San Francisco Overview - A Bad Rep and a Bad Rap, Still the Most Beautiful City, Period

The baseball mitt-glove statue at Pac Bell Park in San Francisco
Catch a ball at Pac Bell Park, watch the World Series bound San Francisco Giants

(pending)San Francisco: The Good, The Bad, and The Ugly

Perhaps the best known feature of San Francisco is the Golden Gate Bridge.

Just as well known (and visited) is the area from Pier 39 to Fisherman's Wharf and Ghiradelli Square. Complemented by Aquatic Park and Fort Mason, this area is not far from the Palace of Fine Arts and Crissy Field.
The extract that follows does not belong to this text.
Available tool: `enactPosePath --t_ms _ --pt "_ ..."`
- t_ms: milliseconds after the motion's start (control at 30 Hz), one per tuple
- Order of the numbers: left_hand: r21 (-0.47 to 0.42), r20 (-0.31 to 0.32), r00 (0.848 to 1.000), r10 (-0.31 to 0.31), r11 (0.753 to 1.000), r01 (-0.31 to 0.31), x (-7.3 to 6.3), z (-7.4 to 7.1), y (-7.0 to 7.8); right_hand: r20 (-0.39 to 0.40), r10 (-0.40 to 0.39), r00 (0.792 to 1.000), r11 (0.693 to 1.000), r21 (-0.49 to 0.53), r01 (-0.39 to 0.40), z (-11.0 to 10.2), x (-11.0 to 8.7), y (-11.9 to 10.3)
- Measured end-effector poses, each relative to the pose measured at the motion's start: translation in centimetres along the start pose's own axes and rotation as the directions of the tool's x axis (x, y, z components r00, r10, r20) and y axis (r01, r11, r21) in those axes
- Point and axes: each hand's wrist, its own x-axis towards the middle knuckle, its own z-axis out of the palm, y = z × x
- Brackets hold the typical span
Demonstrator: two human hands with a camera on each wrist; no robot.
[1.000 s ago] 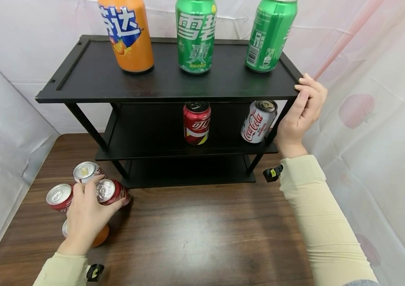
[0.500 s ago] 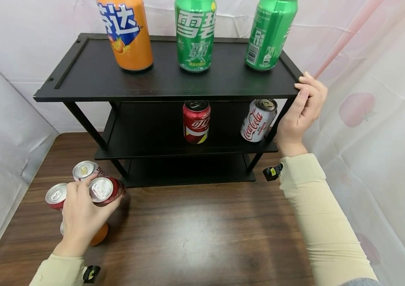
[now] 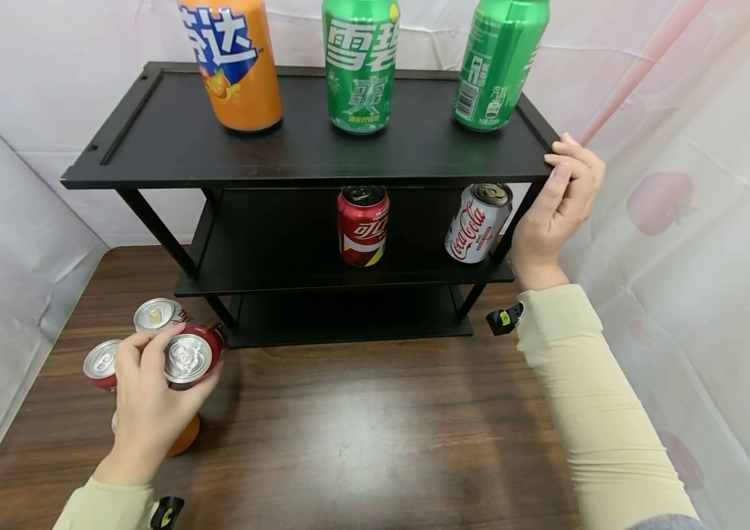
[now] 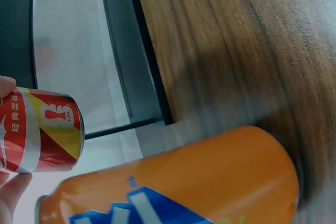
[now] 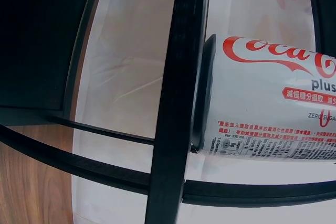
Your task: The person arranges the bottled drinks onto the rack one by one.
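My left hand [image 3: 146, 408] grips a red cola can [image 3: 190, 357] near its top, at the front left of the black shelf rack [image 3: 308, 165]. In the left wrist view this red can [image 4: 44, 129] is raised off the table, with fingertips [image 4: 6, 85] at its side. Partly under the hand, an orange soda can [image 3: 185, 436] stands on the table. A red can [image 3: 101, 364] and a silver-topped can [image 3: 157, 315] stand close by the fingers. My right hand [image 3: 556, 213] holds the rack's top right corner, beside a white Coca-Cola can [image 3: 478, 224] on the middle shelf.
Along the top shelf stand an orange can [image 3: 242, 73] and two green cans, one central [image 3: 361, 73] and one right [image 3: 500, 73]. Another red can [image 3: 363, 226] sits mid-shelf below. The rack's left post [image 3: 159, 234] rises near the left hand. White cloth [image 3: 4, 243] borders the wooden table [image 3: 361, 434].
My left hand has drawn the red can slightly left and up off the table, its top tilting toward the camera. The right hand keeps its place on the rack.
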Motion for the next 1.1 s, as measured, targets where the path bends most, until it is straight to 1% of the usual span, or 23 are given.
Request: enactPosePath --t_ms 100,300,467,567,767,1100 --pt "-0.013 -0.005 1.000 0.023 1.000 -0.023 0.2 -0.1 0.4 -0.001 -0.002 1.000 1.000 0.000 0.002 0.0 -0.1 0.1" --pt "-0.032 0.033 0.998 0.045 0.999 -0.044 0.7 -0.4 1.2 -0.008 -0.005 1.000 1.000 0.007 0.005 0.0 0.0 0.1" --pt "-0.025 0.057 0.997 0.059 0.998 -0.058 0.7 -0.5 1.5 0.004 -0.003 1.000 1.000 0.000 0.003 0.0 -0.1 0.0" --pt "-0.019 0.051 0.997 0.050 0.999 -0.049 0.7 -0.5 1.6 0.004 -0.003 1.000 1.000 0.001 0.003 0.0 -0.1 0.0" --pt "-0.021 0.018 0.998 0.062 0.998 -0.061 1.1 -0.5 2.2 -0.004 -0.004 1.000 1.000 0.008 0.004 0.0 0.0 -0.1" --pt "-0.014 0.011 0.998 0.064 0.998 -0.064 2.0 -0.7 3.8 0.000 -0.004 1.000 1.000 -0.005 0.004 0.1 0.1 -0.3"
Others know San Francsico for Union Square: shopping, restaurants, and great history for those who look for such things. At the east end of Union Square is Maiden Lane, now a location for art sales. Maiden Lane does not describe the type of women who worked here 100 years ago.

Everyone knows San Francisco for it's 125 year old cable cars, a National Monument. You could walk the Barbary Coast trail from Market Street to Fisherman's Wharf, then take a Cable Car back to your hotel.

There are a variety of other neighborhoods ranging from the Tenderloin to the Civic Center to the Mission and the Castro. West Portal, the Haight-Ashbury, Chestnut Street and Union Street, North Beach, Chinatown, Downtown - Financial District, Richmond and Sunset and Nob Hill all have their own chacteristics.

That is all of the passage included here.